Now there was a disciple in Damascus named Ananias. The Lord said to him in a vision, ‘Ananias.’ He answered, ‘Here I am, Lord.’ The Lord said to him, ‘Get up and go to the street called Straight, and at the house of Judas look for a man of Tarsus named Saul. At this moment he is praying, and he has seen in a vision a man named Ananias come in and lay his hands on him so that he might regain his sight.’ But Ananias answered, ‘Lord, I have heard from many about this man, how much evil he has done to your saints in Jerusalem; and here he has authority from the chief priests to bind all who invoke your name.’ But the Lord said to him, ‘Go, for he is an instrument whom I have chosen to bring my name before Gentiles and kings and before the people of Israel; I myself will show him how much he must suffer for the sake of my name.’ So Ananias went and entered the house. He laid his hands on Saul and said, ‘Brother Saul, the Lord Jesus, who appeared to you on your way here, has sent me so that you may regain your sight and be filled with the Holy Spirit.’ And immediately something like scales fell from his eyes, and his sight was restored. Then he got up and was baptized, and after taking some food, he regained his strength. For several days he was with the disciples in Damascus, and immediately he began to proclaim Jesus in the synagogues, saying, ‘He is the Son of God.’
Acts 9:1-20
This is the first reading this coming Sunday – during the Easter season (which runs until Pentecost) we have readings from the book of the Acts of the Apostles, to highlight the growth of the early Church in the time after Jesus’ resurrection. Here we have an account of how Saul reoriented his life from being an enemy of the church to being an evangelist – as one scholar puts it, he moved from “persecutor to proclaimer.” We know him best as St Paul, the one whose mission was to speak of Christ to the Gentiles. Paul was a loyal Jew, a Pharisee no less, who wanted to destroy anything that dishonoured God. He was trying to do the right thing. But he had got it wrong, and he discovered suddenly and forcefully that the resurrected Jesus identified himself with those Jewish Christians who were being persecuted. Paul had to let go of his own way of looking at things and learn to see with Jesus’ own eyes – and it took being blinded to get him there.

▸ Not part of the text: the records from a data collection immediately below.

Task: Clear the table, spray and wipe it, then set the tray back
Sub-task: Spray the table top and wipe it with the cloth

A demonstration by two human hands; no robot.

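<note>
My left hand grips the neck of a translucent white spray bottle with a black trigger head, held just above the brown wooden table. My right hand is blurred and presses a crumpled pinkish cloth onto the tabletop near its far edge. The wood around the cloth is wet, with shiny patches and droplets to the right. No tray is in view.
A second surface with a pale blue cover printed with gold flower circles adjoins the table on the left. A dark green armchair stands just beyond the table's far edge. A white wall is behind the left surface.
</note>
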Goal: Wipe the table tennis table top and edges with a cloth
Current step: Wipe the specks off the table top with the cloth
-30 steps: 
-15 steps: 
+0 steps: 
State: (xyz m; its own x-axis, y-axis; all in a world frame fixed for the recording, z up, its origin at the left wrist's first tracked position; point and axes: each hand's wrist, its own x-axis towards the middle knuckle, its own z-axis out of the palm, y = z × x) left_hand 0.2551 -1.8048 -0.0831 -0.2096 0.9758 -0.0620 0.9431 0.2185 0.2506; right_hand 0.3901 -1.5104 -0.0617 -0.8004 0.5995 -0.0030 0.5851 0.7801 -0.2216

There are two ways we can read this wrong. The first is to think that Paul’s “Damascus Road experience” is normative, the sort of thing everyone needs to go through when they start to take their faith seriously. Most people do not have such a sudden blinding realisation: for them coming closer to God is more like that other journey, the one on the road to Emmaus, a gradual coming to understand and to relate to Jesus in a new way.
The second is to be overly critical of Paul, not realising where we may have things in common with him. This is the classic example of a religious person so focused on doing good and on protecting God (as if God needed protection!) that they can’t see how destructive their way of working is. It’s worth asking ourselves about our own religious commitments: are they doing more harm than good? Are they stopping us from seeing the new thing that God is doing? What are our blind spots?
And how do we react to people with whom we disagree? This is where Ananias comes in. Not only did he think very differently from Saul/Paul, but as a follower of Jesus he too was at risk from the “threats and murder.” And yet he went to Paul and cared for him, in spite of his disagreement and his fear. That’s an example worth following.